Apparently for me as a teenager...prayer seemed to fulfill my wishes of my then mother to die violently. Couldn't have happened to a nicer person. [/sarcasm]. Though my brother got the worst of it since the money he got evaporated like he was a rock star. She wanted codependent kids so she can complain about it. Ironically all my cousins said she was a different person before Icame along. The best part was not attending her furneral...all here petty friends had some choice gossip about that. Rot where ever you are bitch.
Is it ok that I love my parents and visit them a lot? I can only hope to provide and be there for my kids like my mom and dad were for me and my brother.
Now tell us how you really feel? Lol That's a lot of hate to be carrying around for a dead person. Maybe time to put down that iron ball?
Holding a grudge does require a lot of effort and doesn't seem to have much impact on the other person.

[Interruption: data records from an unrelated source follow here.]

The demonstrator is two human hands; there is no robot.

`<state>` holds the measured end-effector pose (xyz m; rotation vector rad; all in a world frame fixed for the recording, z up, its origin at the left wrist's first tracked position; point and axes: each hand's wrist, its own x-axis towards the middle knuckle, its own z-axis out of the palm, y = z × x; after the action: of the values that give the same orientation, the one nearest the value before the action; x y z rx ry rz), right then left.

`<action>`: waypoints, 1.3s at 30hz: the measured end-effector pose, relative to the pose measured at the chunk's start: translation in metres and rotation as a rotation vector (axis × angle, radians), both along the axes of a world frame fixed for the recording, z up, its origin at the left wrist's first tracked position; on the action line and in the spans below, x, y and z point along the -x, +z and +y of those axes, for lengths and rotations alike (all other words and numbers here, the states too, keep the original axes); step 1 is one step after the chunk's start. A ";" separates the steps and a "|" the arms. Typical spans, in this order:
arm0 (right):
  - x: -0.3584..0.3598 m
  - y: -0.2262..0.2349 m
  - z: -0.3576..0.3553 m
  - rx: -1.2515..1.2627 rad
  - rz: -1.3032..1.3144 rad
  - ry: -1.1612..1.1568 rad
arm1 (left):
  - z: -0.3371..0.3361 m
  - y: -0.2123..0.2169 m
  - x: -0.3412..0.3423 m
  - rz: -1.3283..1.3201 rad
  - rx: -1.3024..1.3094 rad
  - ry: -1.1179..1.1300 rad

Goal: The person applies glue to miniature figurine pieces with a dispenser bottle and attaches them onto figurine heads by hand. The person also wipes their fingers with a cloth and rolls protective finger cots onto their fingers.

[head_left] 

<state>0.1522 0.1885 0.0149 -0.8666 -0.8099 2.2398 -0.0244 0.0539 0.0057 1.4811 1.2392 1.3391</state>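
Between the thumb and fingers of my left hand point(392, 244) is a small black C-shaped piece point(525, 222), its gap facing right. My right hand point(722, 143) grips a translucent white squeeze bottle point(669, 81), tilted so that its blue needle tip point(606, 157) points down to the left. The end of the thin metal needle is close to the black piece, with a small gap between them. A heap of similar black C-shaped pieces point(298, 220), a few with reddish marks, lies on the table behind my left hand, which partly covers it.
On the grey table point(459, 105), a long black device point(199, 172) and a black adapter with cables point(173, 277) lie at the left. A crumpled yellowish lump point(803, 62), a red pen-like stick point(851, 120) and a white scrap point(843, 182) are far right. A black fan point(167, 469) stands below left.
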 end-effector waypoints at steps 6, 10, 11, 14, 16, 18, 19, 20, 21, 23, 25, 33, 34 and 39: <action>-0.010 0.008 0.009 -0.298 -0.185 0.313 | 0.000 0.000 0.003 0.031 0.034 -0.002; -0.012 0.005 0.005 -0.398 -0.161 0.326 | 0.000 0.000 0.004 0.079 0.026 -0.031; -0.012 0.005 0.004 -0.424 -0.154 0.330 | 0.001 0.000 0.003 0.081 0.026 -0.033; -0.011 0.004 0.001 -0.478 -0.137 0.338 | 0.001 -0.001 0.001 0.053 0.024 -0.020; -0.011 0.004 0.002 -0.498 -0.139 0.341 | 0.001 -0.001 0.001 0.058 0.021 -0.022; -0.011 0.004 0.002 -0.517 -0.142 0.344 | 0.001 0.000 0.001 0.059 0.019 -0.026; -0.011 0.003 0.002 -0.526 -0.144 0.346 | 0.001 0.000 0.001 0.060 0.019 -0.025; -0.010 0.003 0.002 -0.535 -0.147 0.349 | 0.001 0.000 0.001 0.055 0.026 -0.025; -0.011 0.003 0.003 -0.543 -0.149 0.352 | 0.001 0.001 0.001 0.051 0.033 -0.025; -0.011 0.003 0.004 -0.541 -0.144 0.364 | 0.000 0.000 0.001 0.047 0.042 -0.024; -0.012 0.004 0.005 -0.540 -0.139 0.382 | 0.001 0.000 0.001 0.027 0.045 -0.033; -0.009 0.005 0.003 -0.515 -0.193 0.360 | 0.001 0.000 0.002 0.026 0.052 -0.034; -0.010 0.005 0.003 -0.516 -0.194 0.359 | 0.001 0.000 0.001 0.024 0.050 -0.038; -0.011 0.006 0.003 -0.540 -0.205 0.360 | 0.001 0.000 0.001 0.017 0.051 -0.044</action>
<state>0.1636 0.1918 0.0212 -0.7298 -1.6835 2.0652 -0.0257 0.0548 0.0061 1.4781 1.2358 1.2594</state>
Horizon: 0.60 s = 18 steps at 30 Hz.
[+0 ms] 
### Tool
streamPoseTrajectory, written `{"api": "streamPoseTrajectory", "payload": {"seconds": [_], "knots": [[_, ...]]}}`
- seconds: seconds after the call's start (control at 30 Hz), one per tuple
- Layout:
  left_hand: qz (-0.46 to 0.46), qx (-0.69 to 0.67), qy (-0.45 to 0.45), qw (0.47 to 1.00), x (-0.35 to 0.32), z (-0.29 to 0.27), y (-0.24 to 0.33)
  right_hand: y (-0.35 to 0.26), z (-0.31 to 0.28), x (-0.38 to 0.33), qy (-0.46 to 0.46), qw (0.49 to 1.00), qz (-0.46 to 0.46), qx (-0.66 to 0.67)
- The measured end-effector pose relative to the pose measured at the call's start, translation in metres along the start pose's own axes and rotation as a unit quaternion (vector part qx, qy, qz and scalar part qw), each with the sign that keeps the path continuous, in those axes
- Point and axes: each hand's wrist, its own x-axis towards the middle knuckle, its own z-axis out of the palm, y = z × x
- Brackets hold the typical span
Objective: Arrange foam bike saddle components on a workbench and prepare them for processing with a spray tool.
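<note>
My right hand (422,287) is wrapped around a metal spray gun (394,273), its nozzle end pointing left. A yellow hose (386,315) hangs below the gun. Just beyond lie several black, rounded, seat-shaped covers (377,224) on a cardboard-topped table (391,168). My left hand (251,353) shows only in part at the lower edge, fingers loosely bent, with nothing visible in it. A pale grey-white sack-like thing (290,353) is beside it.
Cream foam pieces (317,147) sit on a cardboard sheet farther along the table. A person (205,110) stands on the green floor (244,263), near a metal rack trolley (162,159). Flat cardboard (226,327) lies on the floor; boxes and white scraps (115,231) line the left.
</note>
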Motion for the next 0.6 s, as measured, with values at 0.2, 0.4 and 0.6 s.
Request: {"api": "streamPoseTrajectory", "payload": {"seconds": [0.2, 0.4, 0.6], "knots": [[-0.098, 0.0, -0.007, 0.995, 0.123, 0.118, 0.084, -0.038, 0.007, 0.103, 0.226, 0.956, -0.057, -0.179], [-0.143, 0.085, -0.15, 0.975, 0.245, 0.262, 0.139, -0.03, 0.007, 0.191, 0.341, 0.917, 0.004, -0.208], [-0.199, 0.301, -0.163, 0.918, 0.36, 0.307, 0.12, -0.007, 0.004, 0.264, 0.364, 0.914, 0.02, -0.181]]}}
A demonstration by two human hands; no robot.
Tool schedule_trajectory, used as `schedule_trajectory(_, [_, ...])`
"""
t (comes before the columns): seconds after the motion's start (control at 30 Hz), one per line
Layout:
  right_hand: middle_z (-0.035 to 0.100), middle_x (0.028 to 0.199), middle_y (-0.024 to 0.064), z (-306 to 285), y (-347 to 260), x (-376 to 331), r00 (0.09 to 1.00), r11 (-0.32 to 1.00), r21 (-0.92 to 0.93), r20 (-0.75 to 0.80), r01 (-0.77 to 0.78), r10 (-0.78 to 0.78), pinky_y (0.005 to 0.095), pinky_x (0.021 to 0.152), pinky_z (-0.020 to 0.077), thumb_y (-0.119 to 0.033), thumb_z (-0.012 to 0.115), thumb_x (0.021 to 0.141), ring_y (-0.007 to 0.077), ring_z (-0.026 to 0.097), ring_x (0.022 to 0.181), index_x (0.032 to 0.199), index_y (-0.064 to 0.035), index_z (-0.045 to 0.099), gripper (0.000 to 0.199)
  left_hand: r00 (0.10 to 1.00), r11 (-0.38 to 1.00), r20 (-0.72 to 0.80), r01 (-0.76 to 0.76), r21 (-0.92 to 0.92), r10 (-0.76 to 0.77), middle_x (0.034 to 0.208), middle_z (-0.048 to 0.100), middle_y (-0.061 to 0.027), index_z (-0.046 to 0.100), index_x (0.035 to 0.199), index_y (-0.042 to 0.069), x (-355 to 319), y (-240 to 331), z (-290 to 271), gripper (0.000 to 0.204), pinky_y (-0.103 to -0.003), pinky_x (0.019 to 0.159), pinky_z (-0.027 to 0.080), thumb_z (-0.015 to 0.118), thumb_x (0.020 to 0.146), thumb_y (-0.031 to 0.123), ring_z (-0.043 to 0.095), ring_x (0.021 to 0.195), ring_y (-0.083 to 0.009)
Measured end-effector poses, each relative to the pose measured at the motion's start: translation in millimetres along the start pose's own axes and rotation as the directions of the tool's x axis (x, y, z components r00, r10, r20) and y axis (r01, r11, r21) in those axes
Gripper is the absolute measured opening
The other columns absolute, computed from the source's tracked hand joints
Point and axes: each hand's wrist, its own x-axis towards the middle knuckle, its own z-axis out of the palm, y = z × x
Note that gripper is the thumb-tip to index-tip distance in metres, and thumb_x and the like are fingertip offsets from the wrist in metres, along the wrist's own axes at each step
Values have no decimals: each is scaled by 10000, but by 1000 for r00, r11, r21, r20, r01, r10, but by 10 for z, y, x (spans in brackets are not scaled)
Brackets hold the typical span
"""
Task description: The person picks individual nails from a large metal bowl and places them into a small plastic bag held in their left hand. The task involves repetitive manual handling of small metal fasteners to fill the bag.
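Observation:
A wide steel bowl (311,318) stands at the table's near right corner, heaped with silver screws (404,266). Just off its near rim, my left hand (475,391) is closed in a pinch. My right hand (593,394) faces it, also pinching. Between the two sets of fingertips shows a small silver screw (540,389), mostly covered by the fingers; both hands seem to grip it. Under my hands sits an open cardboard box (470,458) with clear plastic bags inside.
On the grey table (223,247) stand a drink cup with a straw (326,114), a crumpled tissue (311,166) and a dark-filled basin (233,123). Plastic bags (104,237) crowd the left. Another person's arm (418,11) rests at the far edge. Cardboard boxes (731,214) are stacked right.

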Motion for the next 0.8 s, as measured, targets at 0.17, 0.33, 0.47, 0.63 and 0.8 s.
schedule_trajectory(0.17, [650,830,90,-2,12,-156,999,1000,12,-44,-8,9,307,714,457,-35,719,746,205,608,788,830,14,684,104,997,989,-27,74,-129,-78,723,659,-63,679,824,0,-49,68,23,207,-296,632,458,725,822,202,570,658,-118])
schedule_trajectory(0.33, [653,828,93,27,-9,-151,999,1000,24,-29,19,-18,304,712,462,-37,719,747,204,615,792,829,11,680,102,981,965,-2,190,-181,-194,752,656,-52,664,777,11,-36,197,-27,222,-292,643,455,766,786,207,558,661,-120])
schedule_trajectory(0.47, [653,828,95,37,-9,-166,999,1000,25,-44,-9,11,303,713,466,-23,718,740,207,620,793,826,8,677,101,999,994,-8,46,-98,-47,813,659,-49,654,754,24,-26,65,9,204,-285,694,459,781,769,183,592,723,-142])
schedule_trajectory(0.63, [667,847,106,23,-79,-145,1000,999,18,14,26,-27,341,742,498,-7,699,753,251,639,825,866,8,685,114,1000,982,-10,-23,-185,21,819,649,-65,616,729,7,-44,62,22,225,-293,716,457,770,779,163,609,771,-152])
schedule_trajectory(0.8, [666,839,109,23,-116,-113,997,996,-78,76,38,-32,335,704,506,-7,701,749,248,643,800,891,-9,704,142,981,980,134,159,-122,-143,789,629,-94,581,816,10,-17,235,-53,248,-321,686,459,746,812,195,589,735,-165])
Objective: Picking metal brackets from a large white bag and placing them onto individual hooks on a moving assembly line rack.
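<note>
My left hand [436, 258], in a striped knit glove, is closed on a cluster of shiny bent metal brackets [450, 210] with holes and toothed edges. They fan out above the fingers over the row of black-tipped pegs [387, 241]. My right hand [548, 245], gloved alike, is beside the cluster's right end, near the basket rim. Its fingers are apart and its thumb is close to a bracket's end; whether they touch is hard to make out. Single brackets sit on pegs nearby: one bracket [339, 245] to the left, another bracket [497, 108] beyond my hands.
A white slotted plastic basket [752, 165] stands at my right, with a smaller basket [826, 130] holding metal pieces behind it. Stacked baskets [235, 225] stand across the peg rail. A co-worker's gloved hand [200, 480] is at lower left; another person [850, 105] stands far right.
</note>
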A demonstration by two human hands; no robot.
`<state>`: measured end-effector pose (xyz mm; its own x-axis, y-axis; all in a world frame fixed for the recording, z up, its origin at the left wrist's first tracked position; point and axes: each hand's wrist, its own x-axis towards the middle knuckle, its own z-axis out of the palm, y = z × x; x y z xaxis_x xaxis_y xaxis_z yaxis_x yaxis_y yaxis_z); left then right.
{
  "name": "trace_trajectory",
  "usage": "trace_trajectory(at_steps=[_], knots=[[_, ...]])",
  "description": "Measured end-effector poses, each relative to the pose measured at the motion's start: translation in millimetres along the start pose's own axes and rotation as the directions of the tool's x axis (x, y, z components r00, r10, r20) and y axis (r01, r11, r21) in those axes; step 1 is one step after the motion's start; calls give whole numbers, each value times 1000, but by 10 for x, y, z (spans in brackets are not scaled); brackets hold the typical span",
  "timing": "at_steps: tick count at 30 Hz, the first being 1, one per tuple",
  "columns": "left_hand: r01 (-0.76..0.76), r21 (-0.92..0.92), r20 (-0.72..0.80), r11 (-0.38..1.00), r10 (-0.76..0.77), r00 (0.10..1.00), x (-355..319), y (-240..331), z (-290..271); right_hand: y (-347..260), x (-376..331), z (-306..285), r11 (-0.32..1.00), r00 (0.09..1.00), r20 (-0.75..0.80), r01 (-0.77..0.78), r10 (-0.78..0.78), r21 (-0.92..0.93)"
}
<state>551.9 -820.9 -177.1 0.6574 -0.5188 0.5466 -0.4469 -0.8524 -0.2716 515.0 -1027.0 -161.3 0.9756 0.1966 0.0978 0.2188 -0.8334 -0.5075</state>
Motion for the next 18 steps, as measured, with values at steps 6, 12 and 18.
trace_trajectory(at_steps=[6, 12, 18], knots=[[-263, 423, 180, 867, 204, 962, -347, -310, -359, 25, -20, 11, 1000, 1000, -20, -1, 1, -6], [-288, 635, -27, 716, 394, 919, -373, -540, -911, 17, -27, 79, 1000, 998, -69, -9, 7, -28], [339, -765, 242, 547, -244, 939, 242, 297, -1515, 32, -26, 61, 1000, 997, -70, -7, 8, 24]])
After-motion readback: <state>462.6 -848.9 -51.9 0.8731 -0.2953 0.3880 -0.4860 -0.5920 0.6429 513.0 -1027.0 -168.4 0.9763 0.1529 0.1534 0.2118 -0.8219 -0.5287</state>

I can't imagine hating my parents. Mine divorced when I was 4 or 5 (I don't remember but I wasn't in school yet). My mother spent the next 8 years doing the best she could as a single mom. There isn't a nicer, more loving person in the world. I could complain that she's too loving but I think to highly of her to say anything negative. When I was 13 she married my stepfather who is a great guy, was the perfect stepfather (not trying to be my dad, just supporting my mom). They're still together, doing great, and couldn't be happier. My dad is an alright guy, just not much of a father. He remarried, to a psycho, and had another kid. The crap my brother and I had to put up with due to that woman and her stupid kid drove a huge wedge between our dad and us. They eventually divorced and he's been with a string of women since then. He's been married five or six times. I love him because he's my dad but he wasn't we probably wouldn't cordial. He's pretty self-centered, to the point that he doesn't even take the time to remember birthdays, special events, or other important things. Sometimes I think he's got something wrong with him (memory and focus issues) but he's got an extremely important job and does really well with it so I'm more inclined to think that he just doesn't care enough to remember. What's odd is that he's been very devoted to our half brother, supported him (even though he's a lazy pothead so maybe it's better to say he's enabled him), and been really good to our half brother's kids. My wife's parents are a totally different story. I could write a book about how fucked up that family is. My wife and I struggle almost daily with the baggage she has from being unfortunate enough to be related to those assholes. What sucks is that she wants a loving family so much that she won't cut ties with them. She just keeps coming back for more, no matter how many times they do her wrong.
I'm actually a little envious of people that have a good relationship with their parents. With my parents, keeping it superficial doesnt work 95% of the time. In the end, I've learned you can't change the people around you but you can change the people you choose to be around....
Someone's father is a total shitbag-wife beating-asshole and it isn't ok for them to be unmoved by his passing? Just because he donated some DNA? Who the fuck are you?
He's the ultimate forum troll. I can't think of any contributions he's made. Let's face it, people come here to laugh at shit and get some good advice/info. If he's provided any of that I missed it.
No I don't just sit there and do nothing but I also don't jump to conclusions like you do and immediately judge them. I try to understand their POV first but I'll be the first to admit that in your case I'm just following your lead and have come to the conclusion that your a judgmentalmyshitdoesntstink asshole.
Same here. My folks were good people and good parents, we had a good childhood and once I was grown I got along with them fine. I miss them both. A lot.
Not my case but this is pretty much how MS is , if you don't live in a pre planned neighborhood wearing khakis and riding from house to house on your golf cart drinking shit beer you don't fit in.
Lol...dropped it a long time ago before she got dropped in a hole. Only as a parent did I come to realize how fucked up she was and it wasn't teen angst.
When my mother interacts with my daughter I always turn to my sister and say "Where was this women when we were young?" Of course, I am exactly like her, much to my dismay. I hope to grow out of it soon, but until then I try very hard to be supportive and encouraging of my daughter. My dad is a goofball. I wish I could be as goofy as him and get away with it like he does.